- **WHAT YOU ARE ASKED TO DO**:
Return the entire listing, character for character.

***

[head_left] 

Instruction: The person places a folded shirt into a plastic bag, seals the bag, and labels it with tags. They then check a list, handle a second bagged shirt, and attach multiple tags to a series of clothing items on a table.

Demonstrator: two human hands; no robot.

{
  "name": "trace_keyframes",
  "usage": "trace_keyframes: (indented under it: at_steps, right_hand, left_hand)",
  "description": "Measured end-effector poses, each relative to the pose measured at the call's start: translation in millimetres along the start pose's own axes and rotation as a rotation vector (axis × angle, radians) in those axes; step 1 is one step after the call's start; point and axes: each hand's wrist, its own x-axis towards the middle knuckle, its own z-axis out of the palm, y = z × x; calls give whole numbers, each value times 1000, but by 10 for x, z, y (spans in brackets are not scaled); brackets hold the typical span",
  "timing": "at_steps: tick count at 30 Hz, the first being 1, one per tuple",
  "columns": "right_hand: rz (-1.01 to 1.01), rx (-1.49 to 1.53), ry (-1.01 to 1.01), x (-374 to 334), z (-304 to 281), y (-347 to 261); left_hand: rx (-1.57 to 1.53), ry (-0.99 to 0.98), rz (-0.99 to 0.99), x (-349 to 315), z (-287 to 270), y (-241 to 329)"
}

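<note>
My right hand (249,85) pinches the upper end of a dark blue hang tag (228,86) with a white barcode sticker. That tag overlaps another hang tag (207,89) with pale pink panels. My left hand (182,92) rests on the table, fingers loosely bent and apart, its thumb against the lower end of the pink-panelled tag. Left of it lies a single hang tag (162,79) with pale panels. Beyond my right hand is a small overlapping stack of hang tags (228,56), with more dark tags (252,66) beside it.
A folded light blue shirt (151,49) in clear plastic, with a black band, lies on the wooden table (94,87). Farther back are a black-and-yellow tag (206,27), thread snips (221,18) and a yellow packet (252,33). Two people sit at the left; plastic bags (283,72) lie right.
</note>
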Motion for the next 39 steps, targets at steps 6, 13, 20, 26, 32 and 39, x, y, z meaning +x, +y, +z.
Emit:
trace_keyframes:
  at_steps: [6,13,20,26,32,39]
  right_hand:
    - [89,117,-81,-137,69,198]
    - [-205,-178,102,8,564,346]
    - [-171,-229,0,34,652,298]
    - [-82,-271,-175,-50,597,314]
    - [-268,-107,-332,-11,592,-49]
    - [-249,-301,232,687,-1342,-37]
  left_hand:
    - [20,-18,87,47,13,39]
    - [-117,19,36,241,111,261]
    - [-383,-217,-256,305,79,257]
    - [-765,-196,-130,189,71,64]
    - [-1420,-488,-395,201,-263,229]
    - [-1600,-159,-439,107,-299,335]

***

- **ANSWER FOR THE TASK**:
[head_left] 

Instruction: The person places a folded shirt into a plastic bag, seals the bag, and labels it with tags. They then check a list, handle a second bagged shirt, and attach multiple tags to a series of clothing items on a table.

Demonstrator: two human hands; no robot.

{
  "name": "trace_keyframes",
  "usage": "trace_keyframes: (indented under it: at_steps, right_hand, left_hand)",
  "description": "Measured end-effector poses, each relative to the pose measured at the call's start: translation in millimetres along the start pose's own axes and rotation as a rotation vector (axis × angle, radians) in those axes; step 1 is one step after the call's start; point and axes: each hand's wrist, its own x-axis towards the middle knuckle, its own z-axis out of the palm, y = z × x; calls give whole numbers, each value times 1000, but by 10 for x, z, y (spans in brackets are not scaled); brackets hold the typical span",
  "timing": "at_steps: tick count at 30 Hz, the first being 1, one per tuple",
  "columns": "right_hand: rz (-1.01 to 1.01), rx (-1.49 to 1.53), ry (-1.01 to 1.01), x (-374 to 334), z (-304 to 281), y (-347 to 261); left_hand: rx (-1.57 to 1.53), ry (-0.99 to 0.98), rz (-0.99 to 0.99), x (-349 to 315), z (-287 to 270), y (-241 to 329)"
}

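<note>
My right hand (249,85) pinches the upper end of a dark blue hang tag (228,86) with a white barcode sticker. That tag overlaps another hang tag (207,89) with pale pink panels. My left hand (182,92) rests on the table, fingers loosely bent and apart, its thumb against the lower end of the pink-panelled tag. Left of it lies a single hang tag (162,79) with pale panels. Beyond my right hand is a small overlapping stack of hang tags (228,56), with more dark tags (252,66) beside it.
A folded light blue shirt (151,49) in clear plastic, with a black band, lies on the wooden table (94,87). Farther back are a black-and-yellow tag (206,27), thread snips (221,18) and a yellow packet (252,33). Two people sit at the left; plastic bags (283,72) lie right.
</note>
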Motion for the next 39 steps, targets at steps 6, 13, 20, 26, 32 and 39, x, y, z meaning +x, +y, +z.
Emit:
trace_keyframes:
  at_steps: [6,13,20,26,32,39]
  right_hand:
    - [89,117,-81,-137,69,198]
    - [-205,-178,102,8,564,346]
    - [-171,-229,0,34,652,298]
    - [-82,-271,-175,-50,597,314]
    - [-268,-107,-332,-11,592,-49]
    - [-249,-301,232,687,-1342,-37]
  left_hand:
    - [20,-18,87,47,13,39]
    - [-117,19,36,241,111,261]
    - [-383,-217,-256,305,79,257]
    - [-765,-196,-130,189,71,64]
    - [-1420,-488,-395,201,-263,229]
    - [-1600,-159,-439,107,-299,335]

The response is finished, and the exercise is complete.